Exercise requirements >>
With no additions or omissions, print the listing that follows.

------ Stored data ------

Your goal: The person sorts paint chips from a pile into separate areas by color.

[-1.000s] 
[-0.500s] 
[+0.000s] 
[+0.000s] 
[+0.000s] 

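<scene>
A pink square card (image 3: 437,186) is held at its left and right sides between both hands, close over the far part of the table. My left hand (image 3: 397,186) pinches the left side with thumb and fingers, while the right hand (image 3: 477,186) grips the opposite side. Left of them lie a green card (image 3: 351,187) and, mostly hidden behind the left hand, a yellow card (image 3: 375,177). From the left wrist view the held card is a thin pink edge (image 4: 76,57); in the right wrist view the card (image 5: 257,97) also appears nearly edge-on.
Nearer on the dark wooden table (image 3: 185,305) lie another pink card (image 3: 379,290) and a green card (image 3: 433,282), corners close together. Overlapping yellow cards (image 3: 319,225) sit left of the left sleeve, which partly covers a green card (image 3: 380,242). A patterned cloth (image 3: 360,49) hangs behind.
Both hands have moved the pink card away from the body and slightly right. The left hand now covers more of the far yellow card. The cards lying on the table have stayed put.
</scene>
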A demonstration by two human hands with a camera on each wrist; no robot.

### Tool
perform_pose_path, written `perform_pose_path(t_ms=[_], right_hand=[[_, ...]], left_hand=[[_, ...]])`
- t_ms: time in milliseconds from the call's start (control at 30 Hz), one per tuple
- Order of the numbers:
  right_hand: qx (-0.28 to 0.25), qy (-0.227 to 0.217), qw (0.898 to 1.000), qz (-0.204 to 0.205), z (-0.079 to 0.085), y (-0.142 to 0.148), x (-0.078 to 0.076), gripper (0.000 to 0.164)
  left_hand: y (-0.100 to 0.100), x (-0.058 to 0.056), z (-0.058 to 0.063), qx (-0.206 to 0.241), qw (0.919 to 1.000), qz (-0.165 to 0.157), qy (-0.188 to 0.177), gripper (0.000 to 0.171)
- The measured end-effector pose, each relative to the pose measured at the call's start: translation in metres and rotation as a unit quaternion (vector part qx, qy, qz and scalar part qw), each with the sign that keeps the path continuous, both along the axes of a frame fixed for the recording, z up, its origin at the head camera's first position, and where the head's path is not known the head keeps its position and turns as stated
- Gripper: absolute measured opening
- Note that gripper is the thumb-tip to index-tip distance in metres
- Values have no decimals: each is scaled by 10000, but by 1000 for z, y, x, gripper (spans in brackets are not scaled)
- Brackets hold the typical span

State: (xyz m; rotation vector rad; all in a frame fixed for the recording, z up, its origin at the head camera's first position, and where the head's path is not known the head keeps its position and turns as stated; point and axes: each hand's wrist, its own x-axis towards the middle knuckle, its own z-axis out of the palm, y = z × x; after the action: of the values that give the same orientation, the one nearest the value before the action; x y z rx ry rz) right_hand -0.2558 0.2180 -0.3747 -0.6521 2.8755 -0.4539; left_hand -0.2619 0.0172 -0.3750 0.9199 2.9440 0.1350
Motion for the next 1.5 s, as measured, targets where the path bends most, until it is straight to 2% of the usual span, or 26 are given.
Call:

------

Reply >>
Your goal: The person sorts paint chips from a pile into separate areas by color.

[-1.000s] 
[-0.500s] 
[+0.000s] 
[+0.000s] 
[+0.000s] 

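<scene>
A pink square card (image 3: 437,186) is held at its left and right sides between both hands, close over the far part of the table. My left hand (image 3: 397,186) pinches the left side with thumb and fingers, while the right hand (image 3: 477,186) grips the opposite side. Left of them lie a green card (image 3: 351,187) and, mostly hidden behind the left hand, a yellow card (image 3: 375,177). From the left wrist view the held card is a thin pink edge (image 4: 76,57); in the right wrist view the card (image 5: 257,97) also appears nearly edge-on.
Nearer on the dark wooden table (image 3: 185,305) lie another pink card (image 3: 379,290) and a green card (image 3: 433,282), corners close together. Overlapping yellow cards (image 3: 319,225) sit left of the left sleeve, which partly covers a green card (image 3: 380,242). A patterned cloth (image 3: 360,49) hangs behind.
Both hands have moved the pink card away from the body and slightly right. The left hand now covers more of the far yellow card. The cards lying on the table have stayed put.
</scene>
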A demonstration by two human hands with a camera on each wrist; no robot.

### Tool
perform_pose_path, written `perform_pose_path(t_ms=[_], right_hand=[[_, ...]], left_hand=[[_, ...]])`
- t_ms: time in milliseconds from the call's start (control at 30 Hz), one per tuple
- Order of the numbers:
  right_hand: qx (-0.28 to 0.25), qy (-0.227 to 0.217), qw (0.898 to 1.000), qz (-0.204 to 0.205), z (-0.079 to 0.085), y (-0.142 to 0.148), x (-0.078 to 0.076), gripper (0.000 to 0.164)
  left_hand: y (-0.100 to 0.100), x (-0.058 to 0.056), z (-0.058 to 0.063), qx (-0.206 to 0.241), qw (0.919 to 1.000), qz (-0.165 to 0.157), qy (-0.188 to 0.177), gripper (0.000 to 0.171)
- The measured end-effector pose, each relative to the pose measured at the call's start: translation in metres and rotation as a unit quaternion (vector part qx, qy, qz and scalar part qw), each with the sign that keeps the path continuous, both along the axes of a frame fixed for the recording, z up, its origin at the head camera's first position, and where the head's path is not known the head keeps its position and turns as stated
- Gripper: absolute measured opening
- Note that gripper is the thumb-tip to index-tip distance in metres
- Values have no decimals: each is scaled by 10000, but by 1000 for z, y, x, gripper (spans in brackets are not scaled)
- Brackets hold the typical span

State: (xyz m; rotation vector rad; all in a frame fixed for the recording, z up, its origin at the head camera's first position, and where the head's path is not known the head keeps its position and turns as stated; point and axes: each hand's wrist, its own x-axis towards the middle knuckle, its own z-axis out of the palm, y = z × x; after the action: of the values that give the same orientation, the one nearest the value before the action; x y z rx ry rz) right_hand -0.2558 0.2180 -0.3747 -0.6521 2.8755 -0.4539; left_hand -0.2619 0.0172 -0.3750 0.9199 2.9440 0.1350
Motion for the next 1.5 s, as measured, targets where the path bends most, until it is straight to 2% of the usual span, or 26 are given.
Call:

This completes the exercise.